On Wednesday 27 February 2002 19:28, Justin Valcourt wrote:
> Which brings up something that I just wondered about.
>
> As far as FFT operations go for LL and DC, if some crazy person who had
> millions to spend (ie we are talking pure theory here) to hire a chip
> maker, could a "coprocessor" be made that specializes in FFT operations? Or
> do the optimazations in the code that use SSE2 on P4s pretty much equate to
> the same thing?
>
> Or maybe someone has already made such a chip?

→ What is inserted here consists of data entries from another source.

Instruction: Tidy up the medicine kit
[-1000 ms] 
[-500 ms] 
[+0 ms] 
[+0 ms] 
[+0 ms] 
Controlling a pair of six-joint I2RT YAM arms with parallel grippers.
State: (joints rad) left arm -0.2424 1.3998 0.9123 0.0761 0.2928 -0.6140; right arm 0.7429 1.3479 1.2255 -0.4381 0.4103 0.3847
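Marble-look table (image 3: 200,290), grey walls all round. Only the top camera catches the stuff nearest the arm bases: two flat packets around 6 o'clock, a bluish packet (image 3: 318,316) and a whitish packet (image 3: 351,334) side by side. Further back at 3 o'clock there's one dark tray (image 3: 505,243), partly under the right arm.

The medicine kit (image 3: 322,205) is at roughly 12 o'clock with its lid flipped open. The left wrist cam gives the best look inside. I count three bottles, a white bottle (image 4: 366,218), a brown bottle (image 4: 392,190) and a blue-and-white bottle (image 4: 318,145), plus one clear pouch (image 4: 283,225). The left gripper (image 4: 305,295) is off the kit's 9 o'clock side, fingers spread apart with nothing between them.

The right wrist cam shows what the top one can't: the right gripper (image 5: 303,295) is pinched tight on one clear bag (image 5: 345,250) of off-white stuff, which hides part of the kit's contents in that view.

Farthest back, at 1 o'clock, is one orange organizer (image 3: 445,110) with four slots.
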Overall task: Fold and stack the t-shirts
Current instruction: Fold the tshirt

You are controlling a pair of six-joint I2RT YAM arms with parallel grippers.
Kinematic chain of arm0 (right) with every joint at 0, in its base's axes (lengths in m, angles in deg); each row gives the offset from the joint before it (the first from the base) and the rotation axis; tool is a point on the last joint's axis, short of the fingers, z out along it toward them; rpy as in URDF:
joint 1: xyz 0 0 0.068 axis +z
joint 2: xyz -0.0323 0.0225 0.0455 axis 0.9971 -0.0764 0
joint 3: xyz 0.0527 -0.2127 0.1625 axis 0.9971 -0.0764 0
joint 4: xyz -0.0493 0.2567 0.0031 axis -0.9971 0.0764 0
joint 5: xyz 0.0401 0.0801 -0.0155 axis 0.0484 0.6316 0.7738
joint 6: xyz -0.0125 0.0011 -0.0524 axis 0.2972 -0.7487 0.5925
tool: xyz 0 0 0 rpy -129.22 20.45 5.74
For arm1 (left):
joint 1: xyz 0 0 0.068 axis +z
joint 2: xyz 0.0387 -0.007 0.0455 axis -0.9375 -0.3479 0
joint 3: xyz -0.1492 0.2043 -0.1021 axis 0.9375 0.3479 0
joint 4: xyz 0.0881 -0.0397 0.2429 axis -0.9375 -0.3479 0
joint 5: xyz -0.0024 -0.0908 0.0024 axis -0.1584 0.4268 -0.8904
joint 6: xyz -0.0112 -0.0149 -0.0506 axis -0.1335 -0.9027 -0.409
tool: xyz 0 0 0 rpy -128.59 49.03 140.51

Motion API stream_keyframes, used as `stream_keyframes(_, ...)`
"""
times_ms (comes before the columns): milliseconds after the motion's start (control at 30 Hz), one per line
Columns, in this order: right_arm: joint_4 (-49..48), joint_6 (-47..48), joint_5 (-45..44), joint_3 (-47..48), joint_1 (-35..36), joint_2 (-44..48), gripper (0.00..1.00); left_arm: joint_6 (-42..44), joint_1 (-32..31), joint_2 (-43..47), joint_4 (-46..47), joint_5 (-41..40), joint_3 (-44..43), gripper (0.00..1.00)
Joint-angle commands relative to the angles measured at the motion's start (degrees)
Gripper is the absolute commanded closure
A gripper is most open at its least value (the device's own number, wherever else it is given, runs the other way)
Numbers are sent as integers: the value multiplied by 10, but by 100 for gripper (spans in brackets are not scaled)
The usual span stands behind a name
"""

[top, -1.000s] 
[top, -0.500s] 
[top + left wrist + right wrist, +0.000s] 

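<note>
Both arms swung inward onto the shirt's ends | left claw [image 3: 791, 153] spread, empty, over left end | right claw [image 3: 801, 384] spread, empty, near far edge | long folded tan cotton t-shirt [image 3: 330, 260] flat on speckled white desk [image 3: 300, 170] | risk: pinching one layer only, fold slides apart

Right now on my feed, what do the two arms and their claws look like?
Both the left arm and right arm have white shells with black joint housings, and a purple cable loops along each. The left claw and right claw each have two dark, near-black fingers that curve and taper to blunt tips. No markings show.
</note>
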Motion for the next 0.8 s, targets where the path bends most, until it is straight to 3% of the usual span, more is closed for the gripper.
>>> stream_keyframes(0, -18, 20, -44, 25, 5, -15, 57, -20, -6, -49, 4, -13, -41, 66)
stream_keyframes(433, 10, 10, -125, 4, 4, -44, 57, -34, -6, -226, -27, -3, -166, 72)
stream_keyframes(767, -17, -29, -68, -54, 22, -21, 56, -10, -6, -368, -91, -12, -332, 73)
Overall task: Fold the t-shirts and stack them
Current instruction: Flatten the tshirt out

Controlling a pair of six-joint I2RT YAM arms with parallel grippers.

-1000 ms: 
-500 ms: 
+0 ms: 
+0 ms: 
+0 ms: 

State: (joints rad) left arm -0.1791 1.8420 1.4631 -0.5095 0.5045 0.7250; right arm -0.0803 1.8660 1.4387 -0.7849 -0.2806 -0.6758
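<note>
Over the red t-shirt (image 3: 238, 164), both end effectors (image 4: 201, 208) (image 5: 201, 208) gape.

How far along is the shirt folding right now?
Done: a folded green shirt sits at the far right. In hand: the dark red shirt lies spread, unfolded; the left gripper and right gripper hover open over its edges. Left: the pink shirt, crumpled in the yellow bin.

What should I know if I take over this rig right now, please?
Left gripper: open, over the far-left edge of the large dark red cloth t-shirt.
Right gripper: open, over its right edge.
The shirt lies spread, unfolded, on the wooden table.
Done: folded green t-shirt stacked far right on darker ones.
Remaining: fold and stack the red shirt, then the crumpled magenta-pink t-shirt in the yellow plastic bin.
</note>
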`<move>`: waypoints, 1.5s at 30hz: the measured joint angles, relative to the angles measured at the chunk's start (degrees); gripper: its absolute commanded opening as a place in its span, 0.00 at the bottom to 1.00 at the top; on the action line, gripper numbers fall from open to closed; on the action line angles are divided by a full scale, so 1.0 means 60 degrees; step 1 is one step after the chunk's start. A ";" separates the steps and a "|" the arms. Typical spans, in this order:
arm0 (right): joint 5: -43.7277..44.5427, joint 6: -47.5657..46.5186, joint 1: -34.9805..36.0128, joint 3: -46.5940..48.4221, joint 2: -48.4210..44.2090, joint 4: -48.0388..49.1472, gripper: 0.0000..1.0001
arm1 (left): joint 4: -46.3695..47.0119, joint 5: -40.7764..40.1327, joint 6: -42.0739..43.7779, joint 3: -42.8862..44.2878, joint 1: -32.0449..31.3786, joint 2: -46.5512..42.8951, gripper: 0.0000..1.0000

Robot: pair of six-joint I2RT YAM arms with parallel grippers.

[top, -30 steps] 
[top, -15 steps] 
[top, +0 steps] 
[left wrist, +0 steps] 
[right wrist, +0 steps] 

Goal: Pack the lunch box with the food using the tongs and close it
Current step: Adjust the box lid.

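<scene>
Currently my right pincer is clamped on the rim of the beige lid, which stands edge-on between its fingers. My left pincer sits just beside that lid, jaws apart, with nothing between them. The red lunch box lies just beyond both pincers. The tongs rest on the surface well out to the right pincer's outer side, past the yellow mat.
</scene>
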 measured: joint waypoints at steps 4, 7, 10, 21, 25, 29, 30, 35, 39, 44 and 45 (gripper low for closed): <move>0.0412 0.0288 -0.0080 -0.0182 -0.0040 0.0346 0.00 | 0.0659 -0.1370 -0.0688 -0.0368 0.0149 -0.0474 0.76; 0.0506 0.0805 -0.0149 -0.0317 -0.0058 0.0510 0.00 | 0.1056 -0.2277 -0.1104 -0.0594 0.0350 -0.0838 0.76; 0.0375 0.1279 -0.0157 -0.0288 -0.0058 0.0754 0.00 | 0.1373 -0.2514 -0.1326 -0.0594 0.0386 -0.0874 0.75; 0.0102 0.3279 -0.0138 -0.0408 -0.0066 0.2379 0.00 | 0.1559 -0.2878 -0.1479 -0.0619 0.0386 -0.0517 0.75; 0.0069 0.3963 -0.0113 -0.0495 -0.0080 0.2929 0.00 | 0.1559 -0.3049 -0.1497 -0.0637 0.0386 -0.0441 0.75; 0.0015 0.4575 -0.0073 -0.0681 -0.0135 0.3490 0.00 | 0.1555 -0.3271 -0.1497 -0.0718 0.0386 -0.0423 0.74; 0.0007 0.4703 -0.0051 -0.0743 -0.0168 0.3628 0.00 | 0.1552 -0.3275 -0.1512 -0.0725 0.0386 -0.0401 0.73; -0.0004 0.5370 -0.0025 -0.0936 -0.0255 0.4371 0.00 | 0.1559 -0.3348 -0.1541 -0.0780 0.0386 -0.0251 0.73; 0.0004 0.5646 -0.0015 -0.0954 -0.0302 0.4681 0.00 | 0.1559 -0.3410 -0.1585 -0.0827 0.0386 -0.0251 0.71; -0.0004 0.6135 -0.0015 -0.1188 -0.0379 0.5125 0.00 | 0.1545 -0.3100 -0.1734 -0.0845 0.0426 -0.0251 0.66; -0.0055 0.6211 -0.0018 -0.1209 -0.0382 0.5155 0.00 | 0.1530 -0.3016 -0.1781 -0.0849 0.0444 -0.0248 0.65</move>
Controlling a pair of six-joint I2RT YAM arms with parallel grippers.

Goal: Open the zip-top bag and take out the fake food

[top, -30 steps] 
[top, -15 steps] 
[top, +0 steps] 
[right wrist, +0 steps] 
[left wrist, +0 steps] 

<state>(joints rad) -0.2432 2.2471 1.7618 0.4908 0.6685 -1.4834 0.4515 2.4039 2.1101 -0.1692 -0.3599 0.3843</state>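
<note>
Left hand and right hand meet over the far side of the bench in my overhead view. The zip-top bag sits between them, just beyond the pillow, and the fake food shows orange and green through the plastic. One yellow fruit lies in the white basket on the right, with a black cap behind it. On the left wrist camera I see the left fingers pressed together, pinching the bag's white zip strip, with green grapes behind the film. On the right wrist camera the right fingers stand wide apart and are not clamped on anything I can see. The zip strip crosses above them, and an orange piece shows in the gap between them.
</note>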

SSE2 is essentially a limited form of vector processing. Vector systems that 
can process a very large number of operands in parallel already exist (in 
very expensive supercomputers).

Alternate hardware approaches to the problem of computing x^2-2 (mod 2^p-1) 
involving very long word length are possible. With a long enough word it's 
possible in principle to compute x^2-2 (mod 2^p-1) in a _very_ few clocks 
(possibly as few as two), without even having to resort to FFT. The problem 
is that practical hardware would have to contain an enormous number of gates 
- of the order of hundreds of thousands or even millions of times more gates 
than there are in a Pentium 4 - and this specialised hardware would have 
somewhat limited applications, thus making it commercially unviable to 
develop or produce.

Unless No Such Agency (or someone else with equally deep pockets) would like 
to buy a few million of them to help them crack commercial cyphers?

Part of the fun of this project is doing something which is so "leading edge" 
with relatively cheap, mass-produced consumer hardware!